I’ve been pointing to the trifecta of Trust, Hope and Action as our doorway to a new future. These are required of us at this time in the history of humanity, because we are in the midst of another trifecta: the Pandemic that is most likely here to stay and only the first that will emerge due to our disruption of nature’s balance; “Black Lives Matter” that is erupting all around the world revealing the vicious underbelly of white supremacy; and the rapidly emerging Climate Crisis that threatens the very existence of life on Earth. 

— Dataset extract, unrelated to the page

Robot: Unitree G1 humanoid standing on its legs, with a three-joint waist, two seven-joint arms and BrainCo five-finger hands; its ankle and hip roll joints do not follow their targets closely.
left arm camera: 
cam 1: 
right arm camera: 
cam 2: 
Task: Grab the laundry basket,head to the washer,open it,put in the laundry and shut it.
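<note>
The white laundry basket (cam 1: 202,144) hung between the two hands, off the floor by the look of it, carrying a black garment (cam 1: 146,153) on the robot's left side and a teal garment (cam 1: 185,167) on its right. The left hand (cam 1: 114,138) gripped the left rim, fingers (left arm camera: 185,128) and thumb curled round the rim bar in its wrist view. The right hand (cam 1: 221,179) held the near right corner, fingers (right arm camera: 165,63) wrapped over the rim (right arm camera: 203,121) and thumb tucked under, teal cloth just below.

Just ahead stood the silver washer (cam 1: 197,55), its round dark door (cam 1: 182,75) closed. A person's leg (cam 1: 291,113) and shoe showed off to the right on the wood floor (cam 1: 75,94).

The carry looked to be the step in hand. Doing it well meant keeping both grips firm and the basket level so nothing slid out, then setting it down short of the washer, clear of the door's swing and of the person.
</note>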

As Rev. Diane so eloquently reminded us, there is no “somebody else” to do the work that must be done. It is up to us. You. Me. All of us. Together. Each in our own unique and heartfelt way.  Those aren’t just words.  We must bring our hearts, broken and hurting as they are, to the work we are doing together – even as we are working to heal different pieces of our broken world.  As UUs we understand that all injustice is connected and that the consequences fall most heavily on marginalized people. Wherever our hearts and passion lead us in our work to unseat injustice – in all its forms – we are in this together. 

So together we are walking through the doorway – what Rev. Diane recently called a “tunnel” – into a new paradigm, a different future – with a vision in our heads and our hearts of an inclusive, just, equitable, sustainable, resilient, compassionate world. A vision to continually remind us of the direction we are heading. 

Now. Together.  With Trust, Hope and Action. How can we not?